Object detection is one of the most powerful applications of computer vision, and YOLOv5 (You Only Look Once, version 5) has become one of the most popular frameworks to accomplish this. It is fast, lightweight, and accurate, making it suitable for both research and real-world deployment.

In this tutorial, you’ll learn how to train YOLOv5 on a custom dataset using an Ubuntu 24.04 GPU server.

Prerequisites

  • An Ubuntu 24.04 server with an NVIDIA GPU.
  • A non-root user or a user with sudo privileges.
  • NVIDIA drivers are installed on your server.

Step 1 – Install Dependencies

Before training YOLOv5, you need to prepare the environment by installing Python, Git, and other required tools. We’ll also create a virtual environment so that your YOLOv5 setup remains clean and isolated from system packages.

1. Install Python 3, pip, virtual environment support, Git, and unzip.

apt install python3 python3-pip python3-venv git unzip -y

2. It’s a good practice to work in a virtual environment. This avoids conflicts with system-wide libraries.

python3 -m venv yolov5-env
source yolov5-env/bin/activate

After activation, you should see (yolov5-env) at the start of your terminal prompt.

3. Inside the virtual environment, upgrade pip to the latest version.

pip install --upgrade pip

Step 2 – Download and Set Up YOLOv5

With the dependencies ready, the next step is to download the official YOLOv5 repository and install its requirements.

1. Use git to clone the YOLOv5 source code.

git clone https://github.com/ultralytics/yolov5.git

2. Navigate to the downloaded directory.

cd yolov5

3. Inside the YOLOv5 folder, install all required Python packages.

pip install -r requirements.txt

This command installs PyTorch, OpenCV, and other libraries needed for training and inference.
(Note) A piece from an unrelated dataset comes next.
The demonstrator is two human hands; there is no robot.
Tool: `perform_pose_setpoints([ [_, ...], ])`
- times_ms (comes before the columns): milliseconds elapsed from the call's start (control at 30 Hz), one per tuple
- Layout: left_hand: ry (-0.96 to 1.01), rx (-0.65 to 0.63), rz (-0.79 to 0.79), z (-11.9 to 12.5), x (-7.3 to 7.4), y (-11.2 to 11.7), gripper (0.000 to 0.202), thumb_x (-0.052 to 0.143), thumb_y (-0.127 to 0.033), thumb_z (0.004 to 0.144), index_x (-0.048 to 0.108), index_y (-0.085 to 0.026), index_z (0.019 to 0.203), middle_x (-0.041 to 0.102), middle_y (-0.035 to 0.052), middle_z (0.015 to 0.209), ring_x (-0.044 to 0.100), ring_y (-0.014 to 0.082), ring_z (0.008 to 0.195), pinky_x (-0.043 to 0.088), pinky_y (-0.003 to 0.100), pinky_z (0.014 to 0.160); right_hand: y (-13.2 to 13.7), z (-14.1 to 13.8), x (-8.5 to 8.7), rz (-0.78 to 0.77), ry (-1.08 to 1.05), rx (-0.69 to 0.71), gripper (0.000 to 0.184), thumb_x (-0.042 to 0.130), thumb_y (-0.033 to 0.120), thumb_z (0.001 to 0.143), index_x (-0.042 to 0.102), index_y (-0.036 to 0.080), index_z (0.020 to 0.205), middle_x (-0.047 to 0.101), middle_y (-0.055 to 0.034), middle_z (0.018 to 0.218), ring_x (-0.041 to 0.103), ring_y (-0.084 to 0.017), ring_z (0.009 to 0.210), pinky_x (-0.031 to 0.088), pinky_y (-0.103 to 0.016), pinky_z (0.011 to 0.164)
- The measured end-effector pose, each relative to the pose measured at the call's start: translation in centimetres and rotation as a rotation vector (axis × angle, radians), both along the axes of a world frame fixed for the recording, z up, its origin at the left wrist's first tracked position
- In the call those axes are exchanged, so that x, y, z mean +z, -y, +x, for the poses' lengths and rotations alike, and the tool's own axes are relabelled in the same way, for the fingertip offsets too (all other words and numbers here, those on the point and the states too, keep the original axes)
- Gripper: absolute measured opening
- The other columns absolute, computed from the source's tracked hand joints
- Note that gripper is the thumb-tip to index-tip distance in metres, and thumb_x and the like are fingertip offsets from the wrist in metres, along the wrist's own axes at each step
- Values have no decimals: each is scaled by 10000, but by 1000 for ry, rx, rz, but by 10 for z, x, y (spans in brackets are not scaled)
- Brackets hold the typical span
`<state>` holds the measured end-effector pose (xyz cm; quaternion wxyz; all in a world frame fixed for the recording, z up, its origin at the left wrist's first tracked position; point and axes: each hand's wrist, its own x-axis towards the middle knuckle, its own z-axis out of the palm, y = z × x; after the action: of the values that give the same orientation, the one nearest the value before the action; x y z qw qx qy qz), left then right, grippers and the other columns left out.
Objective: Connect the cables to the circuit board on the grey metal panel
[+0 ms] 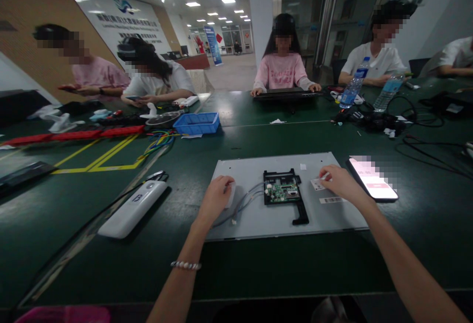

Since you’re running on a GPU server, make sure PyTorch installs with CUDA support.

Step 3 – Download the Road Sign Dataset from Kaggle

Now that YOLOv5 is installed, we need a dataset to train our model. For this tutorial, we’ll use the Road Sign Detection dataset from Kaggle, which contains 877 images with annotated bounding boxes in Pascal VOC XML format.

1. Install the Kaggle CLI tool.

pip install kaggle

2. Go to your Kaggle account → Account Settings → Create New API Token.

3. This will download a kaggle.json file (your API credentials). Transfer this JSON file to your server.

4. Move this file to the proper location and secure it with permissions

mkdir -p ~/.kaggle
cp kaggle.json ~/.kaggle/
chmod 600 ~/.kaggle/kaggle.json

5. Make a dedicated folder to store datasets.

mkdir datasets

6. Now download the dataset using Kaggle CLI.

kaggle datasets download -d andrewmvd/road-sign-detection

7. Unzip the downloaded dataset to the datasets directory.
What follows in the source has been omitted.